When you are asked “Do you know your ship?” it simply means are you familiar with the ship to know;
- Safe areas such as the muster point
- Position of fire fighting equipment (fire extinguishers, fire hose, fire blanket, etc.)
- Strap back area and dangerous spaces like CO2 room, pump room, paint store, chemical store, etc.
- Eyewash point both on deck and engine room.
- Heavy weather shelter
- Safety lockers in the bridge, engine room, forecastle, etc
- All emergency exits including the engine room and accommodation area.
- Citadel(safe-haven) in case of pirates attack
- Location of first aid box in the engine room, wheelhouse, and galley
- Cabin safety locker (which is inside every crew’s cabin. In it there’s a life jacket, EEBD & Immersion suit)
- Location of the lifeboat, life raft, and lifebuoy.

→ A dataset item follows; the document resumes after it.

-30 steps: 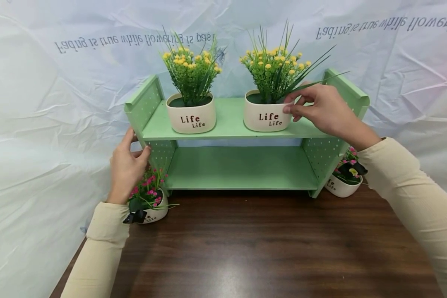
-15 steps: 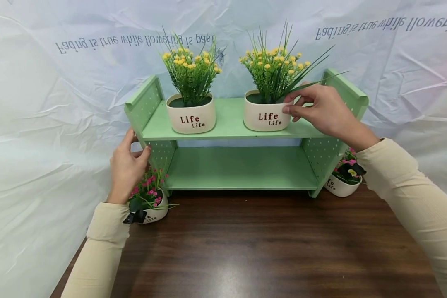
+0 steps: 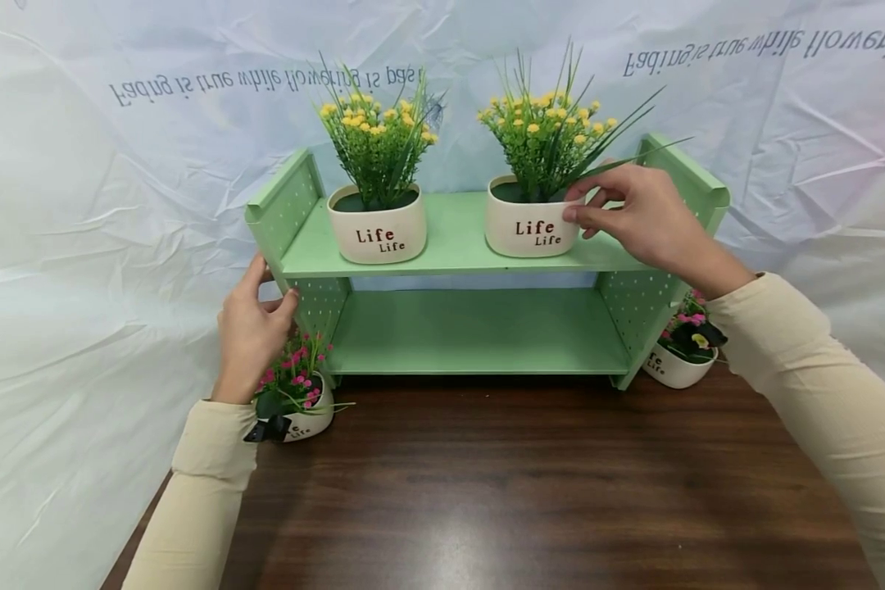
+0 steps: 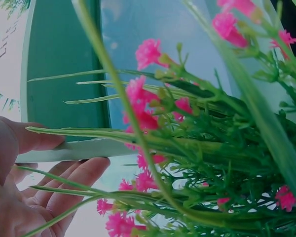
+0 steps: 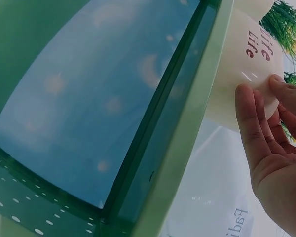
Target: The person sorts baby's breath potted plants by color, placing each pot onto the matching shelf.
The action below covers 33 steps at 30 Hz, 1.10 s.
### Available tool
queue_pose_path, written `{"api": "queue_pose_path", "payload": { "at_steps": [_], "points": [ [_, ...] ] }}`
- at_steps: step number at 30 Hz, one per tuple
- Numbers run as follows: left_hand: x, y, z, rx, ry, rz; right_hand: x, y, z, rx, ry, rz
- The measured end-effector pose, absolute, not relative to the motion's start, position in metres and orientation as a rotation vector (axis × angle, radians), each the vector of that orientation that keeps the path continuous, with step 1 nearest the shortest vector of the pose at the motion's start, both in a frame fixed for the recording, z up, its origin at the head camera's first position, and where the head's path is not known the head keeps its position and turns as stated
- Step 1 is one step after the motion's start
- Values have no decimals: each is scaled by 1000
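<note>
A green two-tier shelf (image 3: 453,250) with perforated side panels stands on the table. On its upper board are two cream "Life" flowerpots with yellow flowers, the left pot (image 3: 378,236) and the right pot (image 3: 525,233). My right hand (image 3: 645,217) pinches the right pot's right rim between thumb and fingers. Seen from the right wrist, the thumb and fingertips are at the end of that pot (image 5: 241,69). My left hand (image 3: 254,324) grips the edge of the shelf's left side panel (image 4: 96,148), thumb on the inner face, fingers on the outer.
One pot with pink flowers (image 3: 313,422) sits by the shelf's left foot, partly behind my left wrist. Another pink-flowered pot (image 3: 678,369) is at the right foot. Dark brown wood tabletop (image 3: 487,483) lies in front; a pale printed cloth (image 3: 103,205) hangs behind.
The right pot has shifted slightly to the right and back, with my right hand still pinching its rim. My left hand has stayed on the side panel.
</note>
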State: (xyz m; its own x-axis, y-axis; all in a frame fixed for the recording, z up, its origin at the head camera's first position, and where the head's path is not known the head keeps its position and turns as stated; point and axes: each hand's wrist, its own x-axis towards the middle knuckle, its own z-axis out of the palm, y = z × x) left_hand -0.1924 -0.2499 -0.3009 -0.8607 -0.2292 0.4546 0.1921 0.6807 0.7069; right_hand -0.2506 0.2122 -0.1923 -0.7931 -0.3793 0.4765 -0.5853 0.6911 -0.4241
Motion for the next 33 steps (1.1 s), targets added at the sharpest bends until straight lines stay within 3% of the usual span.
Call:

When you know you have known the above listed. The next thing to know is your duties and responsibilities in every emergency (e.g.) fire, man overboard, oil spillage, abandoned ship, flooding, pirates, stowaway, etc.
Typically, you will be unable to find every one of the above-recorded areas even if you have worked on a ship before because ships are designed differently. Positions or locations of the emergency equipment may not be the same. For this reason, the Chief Officer (Mate) is responsible for familiarizing new crews onboard. The second or first engineer is also expected to help, especially the new engine crew, familiarize themselves with the engine room.
When you have legitimate information on your duties and responsibilities in case of crisis, you will want to complete your tasks successfully. You can safe daily routines, not realizing it might imperil lives, climate, and the ship.